The complex operation to remove the tree ferns from the Ferns and Fossils Glasshouse, is being undertaken as part of the Garden’s Edinburgh Biomes project to restore its historic Glasshouses, ensuring a safe future for the collection of 40,000 rare and endangered plants. The current phase is part of an intricate operation requiring work on 500 different plants in the Ferns and Fossils Glasshouse, with the majority being rehoused temporarily elsewhere on the Edinburgh site until the lengthy refurbishment work is complete, later this decade.

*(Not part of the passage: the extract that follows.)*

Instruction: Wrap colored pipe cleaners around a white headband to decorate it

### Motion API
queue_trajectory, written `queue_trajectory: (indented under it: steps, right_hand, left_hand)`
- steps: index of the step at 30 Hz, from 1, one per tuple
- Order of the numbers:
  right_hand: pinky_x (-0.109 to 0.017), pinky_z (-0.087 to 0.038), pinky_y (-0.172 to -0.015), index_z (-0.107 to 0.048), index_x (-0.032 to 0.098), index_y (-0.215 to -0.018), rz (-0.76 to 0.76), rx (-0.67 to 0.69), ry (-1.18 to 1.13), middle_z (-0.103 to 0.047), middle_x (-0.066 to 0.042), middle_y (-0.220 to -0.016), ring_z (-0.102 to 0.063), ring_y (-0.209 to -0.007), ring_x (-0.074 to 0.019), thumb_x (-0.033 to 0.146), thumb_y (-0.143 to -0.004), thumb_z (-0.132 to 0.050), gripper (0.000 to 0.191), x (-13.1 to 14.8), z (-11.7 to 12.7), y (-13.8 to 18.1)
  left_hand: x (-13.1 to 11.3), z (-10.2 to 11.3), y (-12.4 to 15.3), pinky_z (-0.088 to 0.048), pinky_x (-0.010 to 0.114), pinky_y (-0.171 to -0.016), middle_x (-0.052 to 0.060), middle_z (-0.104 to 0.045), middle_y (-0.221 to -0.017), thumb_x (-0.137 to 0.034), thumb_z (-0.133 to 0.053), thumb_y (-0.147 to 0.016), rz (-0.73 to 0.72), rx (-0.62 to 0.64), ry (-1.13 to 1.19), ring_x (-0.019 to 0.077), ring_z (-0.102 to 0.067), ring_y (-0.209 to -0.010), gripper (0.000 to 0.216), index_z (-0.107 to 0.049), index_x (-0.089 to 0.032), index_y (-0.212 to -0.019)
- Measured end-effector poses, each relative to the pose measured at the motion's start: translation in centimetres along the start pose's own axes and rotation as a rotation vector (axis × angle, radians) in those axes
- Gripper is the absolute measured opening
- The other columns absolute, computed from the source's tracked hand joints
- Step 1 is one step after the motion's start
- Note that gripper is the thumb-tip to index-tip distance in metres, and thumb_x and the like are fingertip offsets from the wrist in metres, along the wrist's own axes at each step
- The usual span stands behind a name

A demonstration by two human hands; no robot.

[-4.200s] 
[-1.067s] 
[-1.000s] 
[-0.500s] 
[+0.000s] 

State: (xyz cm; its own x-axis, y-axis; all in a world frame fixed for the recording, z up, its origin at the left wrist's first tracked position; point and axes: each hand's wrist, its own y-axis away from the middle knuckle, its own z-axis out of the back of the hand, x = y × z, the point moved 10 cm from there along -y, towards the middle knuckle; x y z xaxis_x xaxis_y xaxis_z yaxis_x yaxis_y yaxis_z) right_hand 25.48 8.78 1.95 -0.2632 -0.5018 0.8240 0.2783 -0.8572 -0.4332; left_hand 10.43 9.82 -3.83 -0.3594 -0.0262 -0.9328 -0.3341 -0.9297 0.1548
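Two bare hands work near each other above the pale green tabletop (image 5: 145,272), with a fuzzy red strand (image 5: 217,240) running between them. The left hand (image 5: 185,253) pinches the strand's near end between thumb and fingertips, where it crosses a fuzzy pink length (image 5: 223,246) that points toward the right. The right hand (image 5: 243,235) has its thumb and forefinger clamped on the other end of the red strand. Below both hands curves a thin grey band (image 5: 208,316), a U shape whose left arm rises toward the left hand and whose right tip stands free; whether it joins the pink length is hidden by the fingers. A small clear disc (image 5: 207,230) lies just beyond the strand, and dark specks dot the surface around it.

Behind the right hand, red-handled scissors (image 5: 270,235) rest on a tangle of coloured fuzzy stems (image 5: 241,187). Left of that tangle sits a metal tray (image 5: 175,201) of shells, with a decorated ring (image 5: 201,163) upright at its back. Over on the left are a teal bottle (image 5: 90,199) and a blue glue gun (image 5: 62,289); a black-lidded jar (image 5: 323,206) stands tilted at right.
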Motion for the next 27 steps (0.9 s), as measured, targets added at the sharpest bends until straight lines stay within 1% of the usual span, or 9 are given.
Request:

Sadie Barber, Research Collections and Project Manager at RBGE explained: “Conserving species like this as part of our Living Collection of plants is vital in the fight to ensure their survival, both in botanic gardens and, ultimately, in their natural habitats, which is why the Edinburgh Biomes project is so important.
“To enable the Glasshouse restoration, we are now in the process of transplanting plants from our Ferns and Fossils Glasshouse for safekeeping. However, specimens such as Dicksonia antarctica and Thyrsopteris elegans are massive and grow tightly together along narrow, winding paths. Finding solutions to lifting and moving them safely in such a confined space has been quite a challenge.”
As a result, team members have spent the last six months hard at work accruing new knowledge on digging up, moving and potting specimens within the tight confines of naturalistic plantings. The process has provided the teams with new opportunities to explore effective new ways of safely propagating and translocating mature plants such as the tree ferns without causing them undue stress.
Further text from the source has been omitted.